[INSTRUCTIONS FOR THE TASK]
Some lines of these records may hold the word "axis"; state how many, using only the number.

[DATA SUPPLIED]
##########

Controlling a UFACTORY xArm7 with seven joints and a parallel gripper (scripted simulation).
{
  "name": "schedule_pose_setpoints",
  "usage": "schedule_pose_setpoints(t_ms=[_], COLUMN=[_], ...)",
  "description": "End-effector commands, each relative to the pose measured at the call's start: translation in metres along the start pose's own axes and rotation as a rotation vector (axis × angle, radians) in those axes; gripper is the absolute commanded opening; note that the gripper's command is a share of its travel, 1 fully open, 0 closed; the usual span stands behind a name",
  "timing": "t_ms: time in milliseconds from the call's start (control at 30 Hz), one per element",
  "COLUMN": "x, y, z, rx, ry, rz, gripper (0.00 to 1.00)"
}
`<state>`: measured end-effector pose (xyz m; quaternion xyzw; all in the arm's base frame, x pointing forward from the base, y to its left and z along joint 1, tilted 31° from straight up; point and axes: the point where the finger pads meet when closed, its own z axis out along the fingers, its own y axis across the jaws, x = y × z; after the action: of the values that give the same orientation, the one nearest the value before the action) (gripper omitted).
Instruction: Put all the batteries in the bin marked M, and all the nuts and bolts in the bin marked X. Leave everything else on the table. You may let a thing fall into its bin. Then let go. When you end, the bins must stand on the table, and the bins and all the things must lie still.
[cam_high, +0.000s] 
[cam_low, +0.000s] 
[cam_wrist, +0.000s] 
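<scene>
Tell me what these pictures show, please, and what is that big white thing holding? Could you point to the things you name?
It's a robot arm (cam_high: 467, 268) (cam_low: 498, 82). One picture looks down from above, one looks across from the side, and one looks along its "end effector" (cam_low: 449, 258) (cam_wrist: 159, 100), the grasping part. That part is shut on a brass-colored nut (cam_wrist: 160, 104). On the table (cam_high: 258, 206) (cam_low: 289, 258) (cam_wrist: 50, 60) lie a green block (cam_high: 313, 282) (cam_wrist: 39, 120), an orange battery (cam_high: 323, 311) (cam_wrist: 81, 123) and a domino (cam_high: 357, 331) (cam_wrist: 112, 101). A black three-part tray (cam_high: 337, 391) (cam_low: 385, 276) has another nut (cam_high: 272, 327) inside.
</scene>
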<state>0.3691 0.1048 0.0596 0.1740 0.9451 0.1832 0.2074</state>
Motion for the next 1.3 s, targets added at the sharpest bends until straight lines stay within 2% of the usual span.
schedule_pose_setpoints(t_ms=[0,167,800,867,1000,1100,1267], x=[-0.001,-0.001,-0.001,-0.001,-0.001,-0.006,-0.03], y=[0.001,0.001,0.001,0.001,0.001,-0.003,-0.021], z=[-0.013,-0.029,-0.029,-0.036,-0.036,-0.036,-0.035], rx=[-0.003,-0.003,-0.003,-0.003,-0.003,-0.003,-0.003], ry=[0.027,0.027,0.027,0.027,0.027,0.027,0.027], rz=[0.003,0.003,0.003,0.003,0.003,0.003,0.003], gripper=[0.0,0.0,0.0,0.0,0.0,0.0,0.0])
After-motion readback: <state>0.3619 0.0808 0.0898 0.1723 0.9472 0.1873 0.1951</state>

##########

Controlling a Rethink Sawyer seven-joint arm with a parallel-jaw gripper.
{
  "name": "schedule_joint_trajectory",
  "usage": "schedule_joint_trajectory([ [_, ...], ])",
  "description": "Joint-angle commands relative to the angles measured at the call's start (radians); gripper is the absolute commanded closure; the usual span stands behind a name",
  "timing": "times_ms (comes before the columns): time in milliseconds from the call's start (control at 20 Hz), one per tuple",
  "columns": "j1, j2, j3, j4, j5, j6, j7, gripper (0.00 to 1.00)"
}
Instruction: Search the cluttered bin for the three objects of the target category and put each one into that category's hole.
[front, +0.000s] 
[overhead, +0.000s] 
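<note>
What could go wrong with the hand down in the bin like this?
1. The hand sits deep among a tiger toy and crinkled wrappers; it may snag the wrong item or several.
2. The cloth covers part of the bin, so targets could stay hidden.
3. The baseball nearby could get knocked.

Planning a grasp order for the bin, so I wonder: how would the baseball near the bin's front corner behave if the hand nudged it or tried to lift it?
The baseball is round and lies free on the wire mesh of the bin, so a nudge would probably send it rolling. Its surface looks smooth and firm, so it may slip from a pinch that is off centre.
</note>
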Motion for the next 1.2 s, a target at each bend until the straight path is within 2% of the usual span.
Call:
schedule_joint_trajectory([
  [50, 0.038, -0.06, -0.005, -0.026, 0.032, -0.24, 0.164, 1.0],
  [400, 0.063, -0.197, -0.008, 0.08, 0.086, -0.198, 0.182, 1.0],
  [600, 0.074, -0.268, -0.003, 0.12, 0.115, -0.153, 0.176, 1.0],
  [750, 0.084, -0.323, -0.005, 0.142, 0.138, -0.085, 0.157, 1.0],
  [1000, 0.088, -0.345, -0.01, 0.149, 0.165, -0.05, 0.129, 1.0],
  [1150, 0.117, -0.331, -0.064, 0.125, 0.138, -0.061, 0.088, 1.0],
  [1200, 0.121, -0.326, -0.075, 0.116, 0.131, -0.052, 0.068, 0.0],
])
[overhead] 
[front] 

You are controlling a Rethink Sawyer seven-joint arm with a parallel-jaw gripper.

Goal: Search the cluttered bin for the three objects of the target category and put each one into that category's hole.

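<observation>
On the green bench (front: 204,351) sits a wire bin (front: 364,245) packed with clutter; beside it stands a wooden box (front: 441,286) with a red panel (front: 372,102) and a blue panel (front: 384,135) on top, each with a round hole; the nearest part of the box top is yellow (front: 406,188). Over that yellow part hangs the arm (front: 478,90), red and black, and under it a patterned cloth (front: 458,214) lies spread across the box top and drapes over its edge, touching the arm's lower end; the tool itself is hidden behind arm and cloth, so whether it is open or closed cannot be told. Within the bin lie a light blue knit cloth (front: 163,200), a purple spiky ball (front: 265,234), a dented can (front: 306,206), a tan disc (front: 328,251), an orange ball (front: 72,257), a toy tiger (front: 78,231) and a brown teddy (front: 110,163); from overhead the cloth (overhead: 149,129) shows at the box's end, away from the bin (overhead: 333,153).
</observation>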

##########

[ANSWER SPACE]
2